A planet comparable in size to Earth and Venus has been located just 40 light years away. It is not known still if it has an atmosphere, but it measures approx. 42 degrees Celsius and has several other characteristics that recommend it for further study with NASA’s James Webb Space Telescope.
Gliese 12 b orbits a red dwarf star. PHOTO artistic representation
Using observations made by NASA’s Transiting Exoplanet Survey Satellite (TESS) and many other facilities, two international teams of astronomers have discovered a planet between the size of Earth and Venus, only 40 light-years away, according to NASA Science.
TESS surveys a large part of the sky for about a month, tracking the brightness changes of tens of thousands of stars at intervals of 20 seconds to 30 minutes. One of the main objectives of the mission is to capture transits, i.e. short and regular dimming of stars caused by the passage of orbiting worlds/planets.
“We have found the closest transiting temperate Earth-sized world located to date. Although we don’t yet know if it has an atmosphere, we thought of it as an exo-Venuswith dimensions and energy received from its star similar to our planetary neighbor in the solar system,” said Masayuki Kuzuhara, project assistant professor at the Tokyo Astrobiology Center, who led a research team with Akihiko Fukui, project assistant professor at the University of Tokyo.
The host star, named Gliese 12is a cool red dwarf star located nearly 40 light-years away in the constellation Pisces. The star is only about 27 percent the size of the Sun and about 60 percent the surface temperature of the Sun, according to NASA Science.
The planet orbits every 12.8 days
The newly discovered named planet Gliese 12 borbits every 12.8 days. Assuming no atmosphere, the planet has an estimated surface temperature of about 107 degrees Fahrenheit (42 degrees Celsius).
The lower luminosity of red dwarf stars also means that their habitable zones—the range of orbital distances at which liquid water could exist on a planet’s surface—are closer to them. This makes it easier to detect planets transiting habitable zones around red dwarf stars than those around more energetic stars.
Between the host star Gliese 12 and the new planet is a distance of only 7% of the distance from Earth to the Sun. The planet receives from its star 1.6 times as much energy as Earth receives from the Sun, and about 85% of what Venus receives.
“Gliese 12 b is one of the best targets for studying whether Earth-sized planets orbiting cool stars can retain their atmospheres, a crucial step in advancing our understanding of the habitability of planets in our galaxy,” said Shishir Dholakia, a PhD student at the Center for Astrophysics at the University of South Queensland in Australia.

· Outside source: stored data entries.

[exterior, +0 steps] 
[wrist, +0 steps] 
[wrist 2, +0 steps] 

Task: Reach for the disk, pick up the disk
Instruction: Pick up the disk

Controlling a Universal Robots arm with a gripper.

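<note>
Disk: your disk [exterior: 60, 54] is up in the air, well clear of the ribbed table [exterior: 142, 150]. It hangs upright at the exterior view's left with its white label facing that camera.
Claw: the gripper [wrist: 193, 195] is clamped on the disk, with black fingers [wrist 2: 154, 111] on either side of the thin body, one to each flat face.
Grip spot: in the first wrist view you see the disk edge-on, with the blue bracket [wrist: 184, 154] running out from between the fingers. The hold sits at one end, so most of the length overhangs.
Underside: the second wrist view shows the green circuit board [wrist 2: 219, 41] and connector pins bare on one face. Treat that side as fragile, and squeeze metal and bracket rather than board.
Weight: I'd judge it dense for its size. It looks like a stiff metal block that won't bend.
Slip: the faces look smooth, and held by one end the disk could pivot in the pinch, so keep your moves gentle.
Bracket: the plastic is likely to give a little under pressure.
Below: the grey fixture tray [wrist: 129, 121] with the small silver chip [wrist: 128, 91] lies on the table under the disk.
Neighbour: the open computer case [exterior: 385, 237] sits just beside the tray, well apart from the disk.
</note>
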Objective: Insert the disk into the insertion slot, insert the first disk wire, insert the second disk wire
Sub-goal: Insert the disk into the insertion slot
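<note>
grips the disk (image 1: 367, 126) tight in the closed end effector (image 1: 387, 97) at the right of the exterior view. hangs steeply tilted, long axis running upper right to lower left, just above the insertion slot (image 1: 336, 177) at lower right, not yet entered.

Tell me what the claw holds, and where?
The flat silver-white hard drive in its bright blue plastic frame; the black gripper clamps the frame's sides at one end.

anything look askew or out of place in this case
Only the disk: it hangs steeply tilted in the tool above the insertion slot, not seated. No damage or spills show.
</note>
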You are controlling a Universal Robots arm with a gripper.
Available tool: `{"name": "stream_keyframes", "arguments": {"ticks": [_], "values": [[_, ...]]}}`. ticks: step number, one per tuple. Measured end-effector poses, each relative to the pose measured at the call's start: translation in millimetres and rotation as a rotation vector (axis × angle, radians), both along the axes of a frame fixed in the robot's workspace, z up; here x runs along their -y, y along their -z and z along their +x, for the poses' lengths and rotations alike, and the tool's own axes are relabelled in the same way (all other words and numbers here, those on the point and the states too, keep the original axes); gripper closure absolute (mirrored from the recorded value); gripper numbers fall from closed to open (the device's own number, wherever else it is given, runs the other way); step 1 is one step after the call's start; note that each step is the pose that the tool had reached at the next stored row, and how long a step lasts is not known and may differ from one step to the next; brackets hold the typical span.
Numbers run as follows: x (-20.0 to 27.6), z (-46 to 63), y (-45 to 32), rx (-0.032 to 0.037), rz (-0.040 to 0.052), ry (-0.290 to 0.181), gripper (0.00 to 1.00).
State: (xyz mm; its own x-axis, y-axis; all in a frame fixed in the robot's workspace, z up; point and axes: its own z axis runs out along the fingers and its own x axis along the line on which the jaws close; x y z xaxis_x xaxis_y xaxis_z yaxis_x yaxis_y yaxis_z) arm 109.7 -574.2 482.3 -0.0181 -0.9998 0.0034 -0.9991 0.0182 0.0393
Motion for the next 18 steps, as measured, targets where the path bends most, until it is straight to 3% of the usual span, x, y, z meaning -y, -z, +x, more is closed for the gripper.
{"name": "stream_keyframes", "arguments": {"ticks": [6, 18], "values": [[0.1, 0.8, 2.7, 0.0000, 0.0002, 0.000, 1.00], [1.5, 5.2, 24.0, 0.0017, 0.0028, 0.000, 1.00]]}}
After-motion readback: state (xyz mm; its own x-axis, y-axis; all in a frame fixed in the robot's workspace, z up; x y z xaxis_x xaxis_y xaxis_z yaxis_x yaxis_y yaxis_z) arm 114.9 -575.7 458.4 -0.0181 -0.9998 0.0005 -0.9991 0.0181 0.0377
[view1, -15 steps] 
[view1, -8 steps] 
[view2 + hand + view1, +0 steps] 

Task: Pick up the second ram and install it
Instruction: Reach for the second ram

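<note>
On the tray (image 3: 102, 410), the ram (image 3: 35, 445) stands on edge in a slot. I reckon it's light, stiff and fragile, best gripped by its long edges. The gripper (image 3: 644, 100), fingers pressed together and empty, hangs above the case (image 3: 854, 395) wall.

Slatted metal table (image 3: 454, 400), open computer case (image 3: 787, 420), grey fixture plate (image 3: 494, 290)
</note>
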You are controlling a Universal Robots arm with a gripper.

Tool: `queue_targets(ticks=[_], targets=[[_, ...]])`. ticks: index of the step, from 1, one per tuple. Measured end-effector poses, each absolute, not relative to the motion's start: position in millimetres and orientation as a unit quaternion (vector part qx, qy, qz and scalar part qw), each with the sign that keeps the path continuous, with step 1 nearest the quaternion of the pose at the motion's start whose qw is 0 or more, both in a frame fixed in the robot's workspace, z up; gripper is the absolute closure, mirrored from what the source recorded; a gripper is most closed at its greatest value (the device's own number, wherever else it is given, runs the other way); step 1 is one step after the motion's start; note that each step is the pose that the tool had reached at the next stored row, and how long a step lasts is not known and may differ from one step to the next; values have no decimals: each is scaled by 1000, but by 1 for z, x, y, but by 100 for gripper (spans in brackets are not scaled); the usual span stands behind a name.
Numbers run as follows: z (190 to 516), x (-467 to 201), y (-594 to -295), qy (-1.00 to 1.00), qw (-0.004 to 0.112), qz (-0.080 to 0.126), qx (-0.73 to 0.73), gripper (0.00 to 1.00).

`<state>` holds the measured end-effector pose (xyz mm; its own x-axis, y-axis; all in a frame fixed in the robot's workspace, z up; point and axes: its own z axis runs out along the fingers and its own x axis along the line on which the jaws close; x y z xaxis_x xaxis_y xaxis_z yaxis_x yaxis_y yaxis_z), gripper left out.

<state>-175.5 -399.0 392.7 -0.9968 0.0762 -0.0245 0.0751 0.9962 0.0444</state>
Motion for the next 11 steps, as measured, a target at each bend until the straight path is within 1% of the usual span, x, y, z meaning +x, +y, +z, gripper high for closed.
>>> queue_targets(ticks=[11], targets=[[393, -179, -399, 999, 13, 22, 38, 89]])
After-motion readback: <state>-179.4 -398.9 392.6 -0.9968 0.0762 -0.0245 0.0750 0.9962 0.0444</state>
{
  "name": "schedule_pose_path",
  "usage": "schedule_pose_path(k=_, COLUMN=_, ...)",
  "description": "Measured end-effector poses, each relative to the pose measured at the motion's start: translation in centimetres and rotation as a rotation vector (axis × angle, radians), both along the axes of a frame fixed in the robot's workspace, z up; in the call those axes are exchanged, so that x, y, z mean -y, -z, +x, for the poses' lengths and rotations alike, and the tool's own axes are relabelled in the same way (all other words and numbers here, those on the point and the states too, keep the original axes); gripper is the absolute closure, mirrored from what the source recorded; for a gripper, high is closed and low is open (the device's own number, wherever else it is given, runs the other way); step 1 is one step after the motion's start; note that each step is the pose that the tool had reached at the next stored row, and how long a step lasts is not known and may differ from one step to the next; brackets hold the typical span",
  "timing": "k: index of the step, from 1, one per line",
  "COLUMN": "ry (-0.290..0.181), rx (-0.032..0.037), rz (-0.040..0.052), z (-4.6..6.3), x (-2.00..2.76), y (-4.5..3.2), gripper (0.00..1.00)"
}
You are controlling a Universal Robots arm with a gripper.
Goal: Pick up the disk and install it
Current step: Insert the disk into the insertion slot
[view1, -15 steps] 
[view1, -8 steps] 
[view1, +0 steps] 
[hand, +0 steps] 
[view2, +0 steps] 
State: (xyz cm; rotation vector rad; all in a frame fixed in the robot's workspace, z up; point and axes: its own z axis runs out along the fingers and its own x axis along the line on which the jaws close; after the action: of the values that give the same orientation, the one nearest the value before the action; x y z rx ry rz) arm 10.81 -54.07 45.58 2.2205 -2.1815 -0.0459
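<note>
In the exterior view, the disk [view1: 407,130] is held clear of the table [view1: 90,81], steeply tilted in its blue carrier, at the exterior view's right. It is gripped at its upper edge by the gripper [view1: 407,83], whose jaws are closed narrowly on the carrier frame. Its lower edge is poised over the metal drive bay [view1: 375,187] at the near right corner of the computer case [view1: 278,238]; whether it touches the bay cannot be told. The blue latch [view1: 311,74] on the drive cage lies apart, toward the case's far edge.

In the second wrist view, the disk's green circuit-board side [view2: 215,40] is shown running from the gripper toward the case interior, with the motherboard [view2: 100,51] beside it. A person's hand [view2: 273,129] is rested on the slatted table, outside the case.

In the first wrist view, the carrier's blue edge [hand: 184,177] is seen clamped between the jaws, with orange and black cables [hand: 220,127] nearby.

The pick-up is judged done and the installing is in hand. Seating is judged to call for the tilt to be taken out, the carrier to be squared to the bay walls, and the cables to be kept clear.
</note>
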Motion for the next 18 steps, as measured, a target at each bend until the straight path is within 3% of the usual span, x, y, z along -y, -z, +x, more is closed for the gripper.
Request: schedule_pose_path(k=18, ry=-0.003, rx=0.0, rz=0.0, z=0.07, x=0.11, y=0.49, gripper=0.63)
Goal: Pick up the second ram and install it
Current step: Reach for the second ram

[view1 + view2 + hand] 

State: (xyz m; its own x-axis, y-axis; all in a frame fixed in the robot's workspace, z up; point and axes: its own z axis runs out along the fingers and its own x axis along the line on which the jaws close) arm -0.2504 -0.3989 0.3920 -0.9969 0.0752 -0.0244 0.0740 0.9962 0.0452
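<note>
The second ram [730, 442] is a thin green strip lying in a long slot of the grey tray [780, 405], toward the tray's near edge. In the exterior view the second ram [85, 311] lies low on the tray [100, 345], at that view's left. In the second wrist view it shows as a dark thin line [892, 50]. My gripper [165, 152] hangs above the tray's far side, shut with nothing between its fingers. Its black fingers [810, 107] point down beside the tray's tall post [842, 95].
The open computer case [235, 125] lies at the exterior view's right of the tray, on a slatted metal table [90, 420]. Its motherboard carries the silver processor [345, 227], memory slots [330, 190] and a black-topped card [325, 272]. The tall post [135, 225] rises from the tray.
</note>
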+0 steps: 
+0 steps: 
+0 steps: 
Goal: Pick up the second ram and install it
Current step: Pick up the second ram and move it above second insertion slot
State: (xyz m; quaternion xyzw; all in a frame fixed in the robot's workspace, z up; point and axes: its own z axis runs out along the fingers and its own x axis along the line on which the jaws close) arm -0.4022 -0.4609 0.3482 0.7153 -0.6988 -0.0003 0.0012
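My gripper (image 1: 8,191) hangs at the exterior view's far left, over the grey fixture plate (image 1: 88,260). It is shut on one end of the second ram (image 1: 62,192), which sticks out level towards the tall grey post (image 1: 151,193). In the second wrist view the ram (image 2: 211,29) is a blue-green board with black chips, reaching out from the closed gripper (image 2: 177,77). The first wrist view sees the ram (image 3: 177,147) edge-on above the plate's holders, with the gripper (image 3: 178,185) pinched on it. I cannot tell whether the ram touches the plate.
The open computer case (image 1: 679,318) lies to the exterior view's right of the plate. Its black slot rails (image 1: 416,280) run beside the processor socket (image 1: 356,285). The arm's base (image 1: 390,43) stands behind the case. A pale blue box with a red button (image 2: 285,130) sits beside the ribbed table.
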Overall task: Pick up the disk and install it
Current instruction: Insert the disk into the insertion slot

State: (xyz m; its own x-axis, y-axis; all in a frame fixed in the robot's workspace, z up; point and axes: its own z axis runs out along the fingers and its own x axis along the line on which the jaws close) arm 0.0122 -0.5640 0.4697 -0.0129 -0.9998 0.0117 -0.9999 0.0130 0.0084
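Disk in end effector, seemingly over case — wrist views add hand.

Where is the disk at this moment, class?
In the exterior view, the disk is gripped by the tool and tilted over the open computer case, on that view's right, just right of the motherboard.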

Dholakia led another research team with Larissa Palethorpe, a PhD student at the University of Edinburgh and University College London.
Both one team and the other suggest that the study Gliese 12 b could shed light on certain aspects of the evolution of our solar system.
“The first atmospheres of Earth and Venus are believed to have been stripped away and then remade by volcanic outgassing and bombardment from the remnant material in the solar system. Earth is habitable but Venus is not due to complete loss of water. Because Gliese 12 b lies between Earth and Venus in temperature, its atmosphere could teach us a lot about the habitable paths planets take as they develop“Palethorpe explained.
An important factor in maintaining an atmosphere is the storminess of its star. Red dwarf stars tend to be magnetically active, leading to frequent and powerful X-ray bursts.
However, analyzes by both teams conclude that Gliese 12 shows no signs of extreme behavior.
The conclusions expressed by the first two researchers mentioned – Kuzuhara and Fukui – was published on May 23 in The Astrophysical Journal Letters, and the conclusions of the other two scientists, Dholakia and Palethorpe, were published in the Monthly Notices of the Royal Astronomical Society in the same day.
Why is this discovery important?
During a transit, the host star’s light passes through any atmosphere. Different gas molecules absorb different colors, so the transit provides a set of chemical fingerprints that can be detected by telescopes like Webb.
“We know of only a handful of similar temperate planets DirT which are both close enough to us and which meet other criteria necessary for this type of study, called transmission spectroscopy, using current facilities To better understand the diversity of atmospheres and evolutionary outcomes for these planets, we need more examples like Gliese 12 b“said Michael McElwain, a research astrophysicist at NASA’s Goddard Space Flight Center in Greenbelt, Maryland, and co-author of Kuzuhara and Fukui’s paper, according to NASA Science.
About the TESS mission
TESS is a NASA Astrophysics Explorer mission managed by NASA Goddard and operated by MIT in Cambridge, Massachusetts. Its partners include Falls Church, Va.-based Northrop Grumman; NASA’s Ames Research Center in Silicon Valley, California; Astrophysics Center | Harvard & Smithsonian in Cambridge, Massachusetts; MIT’s Lincoln Laboratory; and the Space Telescope Science Institute in Baltimore.
More than 20 universities, research institutes and observatories from around the world are participating in the mission.